_TASK_. Make an exact copy of all the entries shown below.

Saved data entries
=== Begin Enclosure ===
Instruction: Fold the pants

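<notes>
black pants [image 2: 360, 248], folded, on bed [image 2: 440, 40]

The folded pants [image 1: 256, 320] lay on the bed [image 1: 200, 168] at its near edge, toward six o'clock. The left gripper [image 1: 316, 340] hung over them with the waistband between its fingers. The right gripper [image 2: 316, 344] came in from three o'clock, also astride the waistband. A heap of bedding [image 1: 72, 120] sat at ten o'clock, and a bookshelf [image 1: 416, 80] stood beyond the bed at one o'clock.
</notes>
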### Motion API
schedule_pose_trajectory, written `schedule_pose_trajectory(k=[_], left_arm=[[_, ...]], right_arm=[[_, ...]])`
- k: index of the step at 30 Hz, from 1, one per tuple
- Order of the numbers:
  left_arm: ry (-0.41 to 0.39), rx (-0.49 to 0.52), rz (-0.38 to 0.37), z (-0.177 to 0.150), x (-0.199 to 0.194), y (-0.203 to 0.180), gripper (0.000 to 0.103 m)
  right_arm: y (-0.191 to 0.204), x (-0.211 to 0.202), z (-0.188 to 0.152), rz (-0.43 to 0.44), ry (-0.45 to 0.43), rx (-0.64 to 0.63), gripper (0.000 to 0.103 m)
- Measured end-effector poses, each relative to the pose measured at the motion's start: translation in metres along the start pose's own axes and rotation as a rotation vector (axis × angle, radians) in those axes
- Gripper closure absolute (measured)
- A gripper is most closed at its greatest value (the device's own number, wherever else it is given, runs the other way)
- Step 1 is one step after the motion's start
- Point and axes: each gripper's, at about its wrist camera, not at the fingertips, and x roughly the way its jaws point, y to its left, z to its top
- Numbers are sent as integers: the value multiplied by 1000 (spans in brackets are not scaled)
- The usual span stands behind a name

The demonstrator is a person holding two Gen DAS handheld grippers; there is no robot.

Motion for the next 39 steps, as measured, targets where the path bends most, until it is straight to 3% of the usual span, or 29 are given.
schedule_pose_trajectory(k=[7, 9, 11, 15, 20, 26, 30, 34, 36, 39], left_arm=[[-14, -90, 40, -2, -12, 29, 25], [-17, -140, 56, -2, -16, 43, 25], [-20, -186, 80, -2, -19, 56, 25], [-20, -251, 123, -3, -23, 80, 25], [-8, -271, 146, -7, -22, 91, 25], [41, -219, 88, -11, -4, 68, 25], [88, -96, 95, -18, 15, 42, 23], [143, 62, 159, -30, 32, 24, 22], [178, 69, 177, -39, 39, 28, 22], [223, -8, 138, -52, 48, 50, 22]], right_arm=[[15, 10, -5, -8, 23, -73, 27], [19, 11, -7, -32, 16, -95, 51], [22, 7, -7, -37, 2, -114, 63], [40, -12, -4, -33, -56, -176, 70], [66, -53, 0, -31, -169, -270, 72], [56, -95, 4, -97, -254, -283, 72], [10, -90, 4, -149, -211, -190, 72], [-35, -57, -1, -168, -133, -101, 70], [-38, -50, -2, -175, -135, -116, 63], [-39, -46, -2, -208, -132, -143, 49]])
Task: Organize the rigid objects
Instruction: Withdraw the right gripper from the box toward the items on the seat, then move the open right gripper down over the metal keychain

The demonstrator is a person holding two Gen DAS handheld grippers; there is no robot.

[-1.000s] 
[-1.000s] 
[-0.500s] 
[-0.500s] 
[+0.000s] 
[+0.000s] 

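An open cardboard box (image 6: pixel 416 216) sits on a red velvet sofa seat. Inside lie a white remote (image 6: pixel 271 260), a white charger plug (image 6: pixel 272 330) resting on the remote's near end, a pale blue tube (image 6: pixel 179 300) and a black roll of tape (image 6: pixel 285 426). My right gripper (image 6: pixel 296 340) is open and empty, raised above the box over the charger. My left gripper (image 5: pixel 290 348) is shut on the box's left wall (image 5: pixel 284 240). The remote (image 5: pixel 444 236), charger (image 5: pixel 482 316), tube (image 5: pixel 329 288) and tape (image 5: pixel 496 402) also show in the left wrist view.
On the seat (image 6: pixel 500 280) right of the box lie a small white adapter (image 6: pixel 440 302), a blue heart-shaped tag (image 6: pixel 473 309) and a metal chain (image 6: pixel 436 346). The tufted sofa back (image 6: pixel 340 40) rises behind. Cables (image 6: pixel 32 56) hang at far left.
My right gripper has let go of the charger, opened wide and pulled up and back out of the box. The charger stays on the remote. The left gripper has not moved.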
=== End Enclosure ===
_TASK RESULT_.
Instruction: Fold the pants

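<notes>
black pants [image 2: 360, 248], folded, on bed [image 2: 440, 40]

The folded pants [image 1: 256, 320] lay on the bed [image 1: 200, 168] at its near edge, toward six o'clock. The left gripper [image 1: 316, 340] hung over them with the waistband between its fingers. The right gripper [image 2: 316, 344] came in from three o'clock, also astride the waistband. A heap of bedding [image 1: 72, 120] sat at ten o'clock, and a bookshelf [image 1: 416, 80] stood beyond the bed at one o'clock.
</notes>
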### Motion API
schedule_pose_trajectory, written `schedule_pose_trajectory(k=[_], left_arm=[[_, ...]], right_arm=[[_, ...]])`
- k: index of the step at 30 Hz, from 1, one per tuple
- Order of the numbers:
  left_arm: ry (-0.41 to 0.39), rx (-0.49 to 0.52), rz (-0.38 to 0.37), z (-0.177 to 0.150), x (-0.199 to 0.194), y (-0.203 to 0.180), gripper (0.000 to 0.103 m)
  right_arm: y (-0.191 to 0.204), x (-0.211 to 0.202), z (-0.188 to 0.152), rz (-0.43 to 0.44), ry (-0.45 to 0.43), rx (-0.64 to 0.63), gripper (0.000 to 0.103 m)
- Measured end-effector poses, each relative to the pose measured at the motion's start: translation in metres along the start pose's own axes and rotation as a rotation vector (axis × angle, radians) in those axes
- Gripper closure absolute (measured)
- A gripper is most closed at its greatest value (the device's own number, wherever else it is given, runs the other way)
- Step 1 is one step after the motion's start
- Point and axes: each gripper's, at about its wrist camera, not at the fingertips, and x roughly the way its jaws point, y to its left, z to its top
- Numbers are sent as integers: the value multiplied by 1000 (spans in brackets are not scaled)
- The usual span stands behind a name

The demonstrator is a person holding two Gen DAS handheld grippers; there is no robot.

Motion for the next 39 steps, as measured, targets where the path bends most, until it is straight to 3% of the usual span, or 29 are given.
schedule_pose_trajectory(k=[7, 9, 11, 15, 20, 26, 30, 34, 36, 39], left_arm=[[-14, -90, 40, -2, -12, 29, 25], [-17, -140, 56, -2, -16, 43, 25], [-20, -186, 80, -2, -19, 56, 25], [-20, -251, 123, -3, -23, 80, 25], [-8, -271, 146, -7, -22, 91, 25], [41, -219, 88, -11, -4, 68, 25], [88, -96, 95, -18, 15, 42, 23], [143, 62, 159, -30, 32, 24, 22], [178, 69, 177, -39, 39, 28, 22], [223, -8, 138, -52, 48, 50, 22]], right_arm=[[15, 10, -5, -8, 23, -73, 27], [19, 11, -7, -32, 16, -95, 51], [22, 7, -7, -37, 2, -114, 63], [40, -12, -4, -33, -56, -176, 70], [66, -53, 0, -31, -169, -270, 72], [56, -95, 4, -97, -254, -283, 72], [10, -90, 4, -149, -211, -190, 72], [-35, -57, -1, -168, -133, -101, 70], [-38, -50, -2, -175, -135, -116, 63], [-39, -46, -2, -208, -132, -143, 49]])
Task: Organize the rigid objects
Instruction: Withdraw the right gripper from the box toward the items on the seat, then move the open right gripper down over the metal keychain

The demonstrator is a person holding two Gen DAS handheld grippers; there is no robot.

[-1.000s] 
[-1.000s] 
[-0.500s] 
[-0.500s] 
[+0.000s] 
[+0.000s] 

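An open cardboard box (image 6: pixel 416 216) sits on a red velvet sofa seat. Inside lie a white remote (image 6: pixel 271 260), a white charger plug (image 6: pixel 272 330) resting on the remote's near end, a pale blue tube (image 6: pixel 179 300) and a black roll of tape (image 6: pixel 285 426). My right gripper (image 6: pixel 296 340) is open and empty, raised above the box over the charger. My left gripper (image 5: pixel 290 348) is shut on the box's left wall (image 5: pixel 284 240). The remote (image 5: pixel 444 236), charger (image 5: pixel 482 316), tube (image 5: pixel 329 288) and tape (image 5: pixel 496 402) also show in the left wrist view.
On the seat (image 6: pixel 500 280) right of the box lie a small white adapter (image 6: pixel 440 302), a blue heart-shaped tag (image 6: pixel 473 309) and a metal chain (image 6: pixel 436 346). The tufted sofa back (image 6: pixel 340 40) rises behind. Cables (image 6: pixel 32 56) hang at far left.
My right gripper has let go of the charger, opened wide and pulled up and back out of the box. The charger stays on the remote. The left gripper has not moved.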

Nothing else is required for this exercise.